◆ INSTRUCTIONS TO FOLLOW: Transcribe the listing below only from the line with "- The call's" up to and including the line with "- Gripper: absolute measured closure".

◆ MATERIAL PROVIDED:
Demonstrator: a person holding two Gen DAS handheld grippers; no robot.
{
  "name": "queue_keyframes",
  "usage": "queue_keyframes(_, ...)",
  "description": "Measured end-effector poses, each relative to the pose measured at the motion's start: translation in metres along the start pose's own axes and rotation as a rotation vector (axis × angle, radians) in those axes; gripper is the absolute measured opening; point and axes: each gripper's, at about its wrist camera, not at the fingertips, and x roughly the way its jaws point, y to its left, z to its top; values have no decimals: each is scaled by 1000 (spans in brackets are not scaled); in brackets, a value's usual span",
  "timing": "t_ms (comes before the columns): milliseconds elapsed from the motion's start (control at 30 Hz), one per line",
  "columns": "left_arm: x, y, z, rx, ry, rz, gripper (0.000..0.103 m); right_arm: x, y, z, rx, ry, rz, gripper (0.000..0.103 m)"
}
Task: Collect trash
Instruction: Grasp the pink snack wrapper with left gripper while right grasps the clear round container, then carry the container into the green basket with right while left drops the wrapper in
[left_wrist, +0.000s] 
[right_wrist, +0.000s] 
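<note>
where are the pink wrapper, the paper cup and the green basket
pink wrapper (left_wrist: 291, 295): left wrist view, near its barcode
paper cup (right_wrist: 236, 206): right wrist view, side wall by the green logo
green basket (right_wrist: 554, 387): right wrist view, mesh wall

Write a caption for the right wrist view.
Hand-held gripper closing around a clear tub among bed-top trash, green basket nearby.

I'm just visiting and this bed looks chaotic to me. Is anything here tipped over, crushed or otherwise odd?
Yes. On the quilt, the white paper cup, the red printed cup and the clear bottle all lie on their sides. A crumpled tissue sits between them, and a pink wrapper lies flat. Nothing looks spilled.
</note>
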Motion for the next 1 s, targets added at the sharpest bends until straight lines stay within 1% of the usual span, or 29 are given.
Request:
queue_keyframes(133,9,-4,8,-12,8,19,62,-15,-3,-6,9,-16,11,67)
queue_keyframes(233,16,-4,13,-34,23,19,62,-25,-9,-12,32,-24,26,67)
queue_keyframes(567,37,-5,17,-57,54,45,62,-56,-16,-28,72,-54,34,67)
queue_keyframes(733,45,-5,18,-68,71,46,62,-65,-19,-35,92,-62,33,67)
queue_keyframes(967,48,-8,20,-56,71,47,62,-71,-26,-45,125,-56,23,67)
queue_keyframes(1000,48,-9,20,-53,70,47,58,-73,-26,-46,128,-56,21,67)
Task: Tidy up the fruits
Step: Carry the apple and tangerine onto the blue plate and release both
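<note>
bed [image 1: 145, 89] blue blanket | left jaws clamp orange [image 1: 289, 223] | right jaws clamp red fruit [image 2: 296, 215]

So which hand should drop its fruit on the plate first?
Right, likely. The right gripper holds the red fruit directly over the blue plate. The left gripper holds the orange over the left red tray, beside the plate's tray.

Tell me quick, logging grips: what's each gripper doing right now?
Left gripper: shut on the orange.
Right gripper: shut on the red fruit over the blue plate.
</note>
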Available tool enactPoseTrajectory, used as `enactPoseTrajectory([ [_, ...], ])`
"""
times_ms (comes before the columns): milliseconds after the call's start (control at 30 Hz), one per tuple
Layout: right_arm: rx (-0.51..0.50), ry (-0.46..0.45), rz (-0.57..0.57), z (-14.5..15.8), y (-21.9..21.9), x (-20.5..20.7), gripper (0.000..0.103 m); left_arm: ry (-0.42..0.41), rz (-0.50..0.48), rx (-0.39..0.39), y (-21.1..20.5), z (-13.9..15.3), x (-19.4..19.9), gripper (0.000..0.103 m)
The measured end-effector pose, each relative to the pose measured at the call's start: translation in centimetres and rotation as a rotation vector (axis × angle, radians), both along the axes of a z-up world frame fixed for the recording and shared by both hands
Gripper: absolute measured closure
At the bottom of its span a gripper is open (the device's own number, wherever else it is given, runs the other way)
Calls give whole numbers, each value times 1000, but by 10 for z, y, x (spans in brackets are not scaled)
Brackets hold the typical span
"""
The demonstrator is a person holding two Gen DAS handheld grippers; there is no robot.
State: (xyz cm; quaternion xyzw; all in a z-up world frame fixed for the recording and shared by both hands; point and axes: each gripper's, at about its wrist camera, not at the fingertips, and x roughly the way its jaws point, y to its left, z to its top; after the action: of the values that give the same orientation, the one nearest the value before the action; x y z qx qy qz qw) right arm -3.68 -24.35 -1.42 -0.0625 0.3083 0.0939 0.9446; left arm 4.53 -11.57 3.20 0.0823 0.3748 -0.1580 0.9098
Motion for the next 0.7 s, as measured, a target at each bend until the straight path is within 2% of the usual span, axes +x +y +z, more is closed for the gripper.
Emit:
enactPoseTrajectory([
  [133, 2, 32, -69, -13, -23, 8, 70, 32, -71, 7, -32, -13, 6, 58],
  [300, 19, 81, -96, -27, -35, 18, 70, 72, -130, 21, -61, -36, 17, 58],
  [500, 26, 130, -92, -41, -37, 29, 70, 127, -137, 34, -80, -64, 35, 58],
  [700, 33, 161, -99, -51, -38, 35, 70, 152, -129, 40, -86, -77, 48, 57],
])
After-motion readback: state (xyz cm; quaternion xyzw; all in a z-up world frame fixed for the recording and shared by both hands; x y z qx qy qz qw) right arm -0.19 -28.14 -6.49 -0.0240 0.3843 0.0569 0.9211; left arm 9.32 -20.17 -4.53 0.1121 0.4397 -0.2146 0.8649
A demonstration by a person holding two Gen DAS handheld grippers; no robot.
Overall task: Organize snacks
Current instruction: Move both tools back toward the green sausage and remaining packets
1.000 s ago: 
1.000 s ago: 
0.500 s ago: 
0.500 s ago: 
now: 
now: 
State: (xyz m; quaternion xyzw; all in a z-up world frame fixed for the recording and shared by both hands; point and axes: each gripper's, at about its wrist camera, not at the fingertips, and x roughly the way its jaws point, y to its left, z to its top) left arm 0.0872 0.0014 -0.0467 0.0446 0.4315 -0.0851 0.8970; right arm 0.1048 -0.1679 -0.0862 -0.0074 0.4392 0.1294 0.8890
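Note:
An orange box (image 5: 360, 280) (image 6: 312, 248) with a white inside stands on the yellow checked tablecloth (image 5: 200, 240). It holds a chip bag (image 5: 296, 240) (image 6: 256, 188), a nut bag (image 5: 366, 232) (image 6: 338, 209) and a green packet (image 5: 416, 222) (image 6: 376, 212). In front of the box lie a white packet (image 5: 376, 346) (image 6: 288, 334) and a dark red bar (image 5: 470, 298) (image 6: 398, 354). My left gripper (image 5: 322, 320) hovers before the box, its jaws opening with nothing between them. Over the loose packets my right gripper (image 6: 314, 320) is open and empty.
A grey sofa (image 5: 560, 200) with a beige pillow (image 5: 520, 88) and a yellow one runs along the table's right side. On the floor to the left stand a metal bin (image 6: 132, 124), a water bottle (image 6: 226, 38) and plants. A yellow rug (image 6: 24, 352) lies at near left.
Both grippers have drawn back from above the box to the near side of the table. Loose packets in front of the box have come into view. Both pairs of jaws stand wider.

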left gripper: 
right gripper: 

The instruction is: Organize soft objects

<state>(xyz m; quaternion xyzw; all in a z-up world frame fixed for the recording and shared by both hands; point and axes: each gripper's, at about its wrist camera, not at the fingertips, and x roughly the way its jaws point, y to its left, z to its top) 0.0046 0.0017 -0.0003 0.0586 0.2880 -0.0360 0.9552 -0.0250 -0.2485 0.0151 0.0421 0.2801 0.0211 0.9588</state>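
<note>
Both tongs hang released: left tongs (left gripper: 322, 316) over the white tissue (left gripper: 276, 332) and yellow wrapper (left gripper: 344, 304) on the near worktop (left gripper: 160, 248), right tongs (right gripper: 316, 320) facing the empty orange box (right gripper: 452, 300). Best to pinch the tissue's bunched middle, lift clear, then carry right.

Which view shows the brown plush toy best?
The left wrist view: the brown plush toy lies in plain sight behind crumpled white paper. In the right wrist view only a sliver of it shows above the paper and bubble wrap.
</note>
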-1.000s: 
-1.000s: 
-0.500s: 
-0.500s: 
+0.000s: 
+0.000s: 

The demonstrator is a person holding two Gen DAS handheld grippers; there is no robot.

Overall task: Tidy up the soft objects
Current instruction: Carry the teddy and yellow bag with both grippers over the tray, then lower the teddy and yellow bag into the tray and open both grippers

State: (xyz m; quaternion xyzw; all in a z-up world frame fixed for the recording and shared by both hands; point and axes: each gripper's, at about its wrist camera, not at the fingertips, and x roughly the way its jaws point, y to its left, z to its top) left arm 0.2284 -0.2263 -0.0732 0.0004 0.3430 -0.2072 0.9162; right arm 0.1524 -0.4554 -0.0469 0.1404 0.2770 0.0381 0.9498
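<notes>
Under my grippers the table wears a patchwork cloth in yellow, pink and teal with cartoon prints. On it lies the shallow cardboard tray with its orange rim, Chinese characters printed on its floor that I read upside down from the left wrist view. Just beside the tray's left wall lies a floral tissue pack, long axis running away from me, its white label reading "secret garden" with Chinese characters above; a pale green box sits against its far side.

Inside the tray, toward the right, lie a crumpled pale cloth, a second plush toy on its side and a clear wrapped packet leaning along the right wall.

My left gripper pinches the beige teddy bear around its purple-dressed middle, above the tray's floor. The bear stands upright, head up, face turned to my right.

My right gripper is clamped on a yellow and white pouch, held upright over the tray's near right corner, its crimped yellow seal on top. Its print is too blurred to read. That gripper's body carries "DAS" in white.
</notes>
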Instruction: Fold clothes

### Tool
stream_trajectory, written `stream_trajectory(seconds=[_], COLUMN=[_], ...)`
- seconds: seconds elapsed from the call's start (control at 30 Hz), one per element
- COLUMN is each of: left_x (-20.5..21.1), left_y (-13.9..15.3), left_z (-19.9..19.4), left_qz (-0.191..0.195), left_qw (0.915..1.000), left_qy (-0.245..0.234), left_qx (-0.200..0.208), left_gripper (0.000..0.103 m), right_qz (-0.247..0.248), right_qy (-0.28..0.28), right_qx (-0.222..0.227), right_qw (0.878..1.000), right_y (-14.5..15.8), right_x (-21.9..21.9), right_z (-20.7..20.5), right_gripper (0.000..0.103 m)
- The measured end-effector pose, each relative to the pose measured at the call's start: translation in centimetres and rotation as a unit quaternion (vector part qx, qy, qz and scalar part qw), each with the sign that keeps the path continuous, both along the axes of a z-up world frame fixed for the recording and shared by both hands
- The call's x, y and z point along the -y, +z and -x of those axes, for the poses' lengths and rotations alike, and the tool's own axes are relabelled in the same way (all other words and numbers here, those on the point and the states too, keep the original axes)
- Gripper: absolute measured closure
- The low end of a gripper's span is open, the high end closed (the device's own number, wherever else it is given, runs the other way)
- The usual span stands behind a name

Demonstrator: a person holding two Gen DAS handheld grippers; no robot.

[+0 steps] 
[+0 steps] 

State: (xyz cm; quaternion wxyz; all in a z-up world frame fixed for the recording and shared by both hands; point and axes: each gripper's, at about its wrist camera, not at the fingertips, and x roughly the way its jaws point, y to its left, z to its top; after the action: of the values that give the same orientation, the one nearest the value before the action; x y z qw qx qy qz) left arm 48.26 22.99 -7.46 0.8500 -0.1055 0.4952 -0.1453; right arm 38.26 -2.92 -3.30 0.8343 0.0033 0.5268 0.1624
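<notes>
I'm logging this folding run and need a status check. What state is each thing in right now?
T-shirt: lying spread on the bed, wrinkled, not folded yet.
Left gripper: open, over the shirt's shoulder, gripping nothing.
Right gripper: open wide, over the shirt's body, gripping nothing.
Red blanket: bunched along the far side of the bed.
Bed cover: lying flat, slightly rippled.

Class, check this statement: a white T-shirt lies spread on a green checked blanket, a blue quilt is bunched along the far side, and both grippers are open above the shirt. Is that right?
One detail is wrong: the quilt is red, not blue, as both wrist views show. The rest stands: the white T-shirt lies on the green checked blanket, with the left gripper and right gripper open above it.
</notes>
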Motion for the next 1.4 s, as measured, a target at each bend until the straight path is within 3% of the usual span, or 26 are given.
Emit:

◆ RESPONSE BOX:
- The call's x, y and z point along the -y, +z and -x of those axes, for the poses' lengths and rotations alike, and the tool's own axes are relabelled in the same way (all other words and numbers here, those on the point and the states too, keep the original axes)
- Gripper: absolute measured closure

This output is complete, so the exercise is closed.